▸ **Your task**
Once you reach the end of the data, transcribe all of it exactly.

———

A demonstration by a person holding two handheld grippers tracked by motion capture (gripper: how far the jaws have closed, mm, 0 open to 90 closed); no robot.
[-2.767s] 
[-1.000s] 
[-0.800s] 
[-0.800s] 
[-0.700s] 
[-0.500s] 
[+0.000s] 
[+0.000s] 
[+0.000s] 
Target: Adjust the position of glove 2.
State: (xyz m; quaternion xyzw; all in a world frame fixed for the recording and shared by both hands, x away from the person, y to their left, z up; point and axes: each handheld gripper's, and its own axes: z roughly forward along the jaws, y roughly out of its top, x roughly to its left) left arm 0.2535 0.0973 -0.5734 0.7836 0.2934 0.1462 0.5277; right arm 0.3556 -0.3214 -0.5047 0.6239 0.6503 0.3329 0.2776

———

▸ **Answer section**
A demonstration by a person holding two handheld grippers tracked by motion capture (gripper: how far the jaws have closed, mm, 0 open to 90 closed); no robot.
[-2.767s] 
[-1.000s] 
[-0.800s] 
[-0.800s] 
[-0.700s] 
[-0.500s] 
[+0.000s] 
[+0.000s] 
[+0.000s] 
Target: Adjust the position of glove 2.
State: (xyz m; quaternion xyzw; all in a world frame fixed for the recording and shared by both hands, x away from the person, y to their left, z up; point and axes: each handheld gripper's, and its own axes: z roughly forward along the jaws, y roughly out of its top, x roughly to its left) left arm 0.2535 0.0973 -0.5734 0.7836 0.2934 0.1462 0.5277; right arm 0.3556 -0.3214 -0.5047 0.6239 0.6503 0.3329 0.2776

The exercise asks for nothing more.